▶ Required action: Output every line of the material exactly, omitting images.

━━━ Provided material

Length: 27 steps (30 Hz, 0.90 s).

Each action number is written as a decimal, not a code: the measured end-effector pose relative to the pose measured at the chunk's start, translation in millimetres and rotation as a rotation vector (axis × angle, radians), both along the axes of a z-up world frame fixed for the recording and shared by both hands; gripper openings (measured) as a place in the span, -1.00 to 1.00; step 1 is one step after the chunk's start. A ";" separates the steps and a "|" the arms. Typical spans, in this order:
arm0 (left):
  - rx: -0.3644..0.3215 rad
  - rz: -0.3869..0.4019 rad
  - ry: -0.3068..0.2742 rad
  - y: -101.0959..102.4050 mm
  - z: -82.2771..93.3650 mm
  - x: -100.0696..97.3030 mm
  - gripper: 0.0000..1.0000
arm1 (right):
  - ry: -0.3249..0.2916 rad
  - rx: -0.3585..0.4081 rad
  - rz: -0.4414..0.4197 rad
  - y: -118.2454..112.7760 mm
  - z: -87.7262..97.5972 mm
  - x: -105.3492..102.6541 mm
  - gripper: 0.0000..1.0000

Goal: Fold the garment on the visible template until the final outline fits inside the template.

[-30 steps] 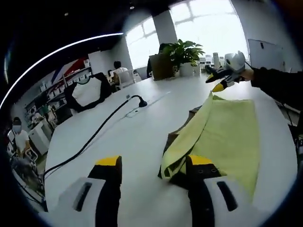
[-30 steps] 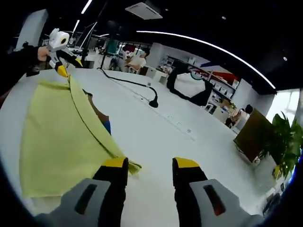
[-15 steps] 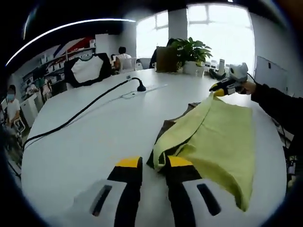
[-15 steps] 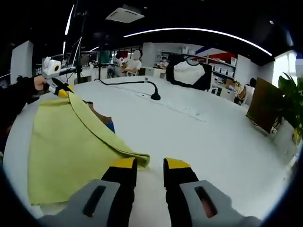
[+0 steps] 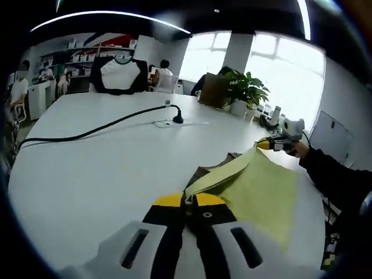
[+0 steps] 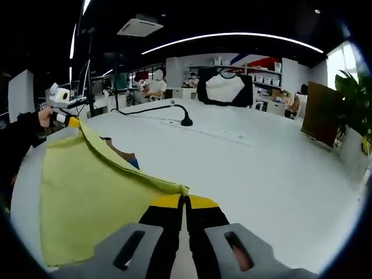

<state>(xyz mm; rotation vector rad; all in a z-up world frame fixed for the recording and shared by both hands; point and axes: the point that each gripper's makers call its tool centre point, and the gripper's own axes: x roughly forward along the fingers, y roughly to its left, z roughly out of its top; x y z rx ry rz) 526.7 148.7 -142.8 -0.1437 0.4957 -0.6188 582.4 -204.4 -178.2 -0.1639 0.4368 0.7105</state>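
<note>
A yellow-green garment (image 5: 256, 192) lies on the white table (image 5: 87, 168), one long edge raised off it. My left gripper (image 5: 190, 203) is shut on the near corner of that edge. My right gripper (image 5: 263, 145), held by a hand in a dark sleeve, pinches the far corner. A brown template (image 5: 210, 170) peeks out under the raised fold. In the right gripper view the garment (image 6: 87, 186) stretches from my right gripper (image 6: 184, 200), shut on its corner, to the left gripper (image 6: 72, 121). The brown template (image 6: 119, 151) shows beneath, with a blue patch beside it.
A black cable with a gooseneck end (image 5: 104, 125) runs across the table (image 6: 279, 168) beyond the garment, also seen as the cable (image 6: 174, 113). A black and white shirt (image 5: 121, 72) stands at the far edge. A potted plant (image 5: 247, 93) and seated people are behind.
Both grippers have gone from open to shut on the garment's folded edge, one at each corner. That edge is now lifted and pulled taut between them.
</note>
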 end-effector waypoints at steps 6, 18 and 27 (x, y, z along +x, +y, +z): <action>-0.053 0.029 0.009 4.3 15.2 12.9 -0.91 | 0.009 0.012 -0.011 0.6 2.7 4.4 -1.00; 0.008 0.065 0.073 12.7 -2.1 43.5 -0.93 | 0.056 -0.037 -0.034 4.5 -12.3 10.1 -1.00; 0.082 0.069 0.098 15.2 -32.3 45.6 -0.93 | 0.069 -0.064 -0.043 3.5 -14.9 9.8 -1.00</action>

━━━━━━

▶ Answer space:
Length: 27 steps (30 Hz, 0.90 s).

Each action number is written as a decimal, not a code: the measured end-effector pose relative to the pose measured at the chunk's start, translation in millimetres and rotation as a rotation vector (axis × angle, radians), both along the axes of a z-up world frame fixed for the recording and shared by both hands; gripper openings (measured) as a place in the span, -1.00 to 1.00; step 1 is one step after the chunk's start. A ";" separates the steps and a "|" the arms. Typical spans, in this order:
arm0 (left):
  - rx: -0.3644..0.3215 rad
  - rz: -0.3869..0.4019 rad
  - ry: -0.3068..0.2742 rad
  - y: -101.0959..102.4050 mm
  - z: -82.2771..93.3650 mm
  - x: -100.0696..97.3030 mm
  - gripper: 0.0000..1.0000
arm1 (right):
  - ry: -0.3249..0.2916 rad
  - rx: -0.3585..0.4081 rad
  - rz: -0.4414..0.4197 rad
  - y: -118.2454..112.7760 mm
  - z: -87.7262..97.5972 mm
  - x: -105.3492..102.6541 mm
  - gripper: 0.0000..1.0000

Goal: Fold the garment on the visible template until the final outline fits inside the template.

[-30 steps] 
[-30 steps] 
[-15 steps] 
[-15 steps] 
[+0 steps] 
[+0 steps] 

<state>(xyz mm; rotation vector rad; all in a z-up world frame fixed for the recording and shared by both hands; point and axes: the point that each gripper's makers call its tool centre point, and the gripper's own axes: x roughly forward along the fingers, y roughly to its left, z roughly out of its top; x y z rx ry rz) 526.7 148.7 -142.8 -0.1437 0.4957 -0.6188 582.4 -204.4 -178.2 -0.1639 0.4368 0.7105</state>
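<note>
A yellow-green garment (image 5: 256, 192) lies on the white table (image 5: 87, 168), one long edge raised off it. My left gripper (image 5: 190, 203) is shut on the near corner of that edge. My right gripper (image 5: 263, 145), held by a hand in a dark sleeve, pinches the far corner. A brown template (image 5: 210, 170) peeks out under the raised fold. In the right gripper view the garment (image 6: 87, 186) stretches from my right gripper (image 6: 184, 200), shut on its corner, to the left gripper (image 6: 72, 121). The brown template (image 6: 119, 151) shows beneath, with a blue patch beside it.
A black cable with a gooseneck end (image 5: 104, 125) runs across the table (image 6: 279, 168) beyond the garment, also seen as the cable (image 6: 174, 113). A black and white shirt (image 5: 121, 72) stands at the far edge. A potted plant (image 5: 247, 93) and seated people are behind.
Both grippers have gone from open to shut on the garment's folded edge, one at each corner. That edge is now lifted and pulled taut between them.
</note>
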 end-effector waypoints at steps 6, 18 and 27 (x, y, z along +x, +y, +z): <action>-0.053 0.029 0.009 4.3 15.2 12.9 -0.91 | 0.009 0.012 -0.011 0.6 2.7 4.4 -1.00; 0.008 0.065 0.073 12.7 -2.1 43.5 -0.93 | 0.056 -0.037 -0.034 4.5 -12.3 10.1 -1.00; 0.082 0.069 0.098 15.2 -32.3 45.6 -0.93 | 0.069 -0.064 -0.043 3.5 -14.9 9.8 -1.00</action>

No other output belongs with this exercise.